-
Notifications
You must be signed in to change notification settings - Fork 103
Description
I’m trying to understand the intended purpose of KernelBench and find some ambiguity in the paper:
-
Inline CUDA kernels: Designed to evaluate LLM-generated, from‑scratch CUDA kernels that do not reuse PyTorch primitives (e.g., as in AI CUDA Engineer workflow).
-
Forward kernels: Designed to evaluate LLM-generated wrappers or glue code that do call into existing PyTorch implementations (e.g., as in CUDA-L1 workflow).
The paper does not clearly state which of these two scenarios KernelBench is meant to measure. As a result, it’s unclear whether submissions are expected to:
- Write fully self‑contained CUDA kernels with no PyTorch calls, or
- Write high‑level
forward()functions that simply delegate to PyTorch’s optimized backend.
Questions
-
What exactly does KernelBench measure?
- Inline/custom CUDA kernels only?
- Forward wrappers calling PyTorch?
- Both, with separate tracks?
-
What are the benchmarking requirements?
- Are PyTorch calls disallowed in the “inline CUDA” track?

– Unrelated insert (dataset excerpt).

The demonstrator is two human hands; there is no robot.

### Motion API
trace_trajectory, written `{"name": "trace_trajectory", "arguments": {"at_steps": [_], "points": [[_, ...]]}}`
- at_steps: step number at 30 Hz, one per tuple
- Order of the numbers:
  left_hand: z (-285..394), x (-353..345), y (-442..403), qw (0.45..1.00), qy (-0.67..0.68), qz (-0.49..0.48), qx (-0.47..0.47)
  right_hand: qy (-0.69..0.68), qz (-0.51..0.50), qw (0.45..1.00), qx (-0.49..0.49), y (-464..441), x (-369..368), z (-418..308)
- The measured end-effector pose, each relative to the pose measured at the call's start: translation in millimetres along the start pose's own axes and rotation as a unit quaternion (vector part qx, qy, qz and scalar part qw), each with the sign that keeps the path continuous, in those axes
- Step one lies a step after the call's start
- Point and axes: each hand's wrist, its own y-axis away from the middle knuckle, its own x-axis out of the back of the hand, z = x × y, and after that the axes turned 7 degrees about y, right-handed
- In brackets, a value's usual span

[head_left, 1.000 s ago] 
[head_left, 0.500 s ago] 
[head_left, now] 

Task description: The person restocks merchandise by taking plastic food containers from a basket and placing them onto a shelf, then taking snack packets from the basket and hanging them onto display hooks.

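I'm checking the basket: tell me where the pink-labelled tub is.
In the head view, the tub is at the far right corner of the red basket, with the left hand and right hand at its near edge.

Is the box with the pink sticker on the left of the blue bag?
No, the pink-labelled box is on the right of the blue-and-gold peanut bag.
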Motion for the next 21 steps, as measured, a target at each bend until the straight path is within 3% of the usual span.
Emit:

- If PyTorch calls are allowed, what level of originality is expected?
Please update the README and/or paper to explicitly define the two benchmarking modes (if both are intended), including:
- Allowed APIs and library calls for each track.
- Example submissions for each mode.
If only one mode is intended, please clarify in both the paper and the repository documentation.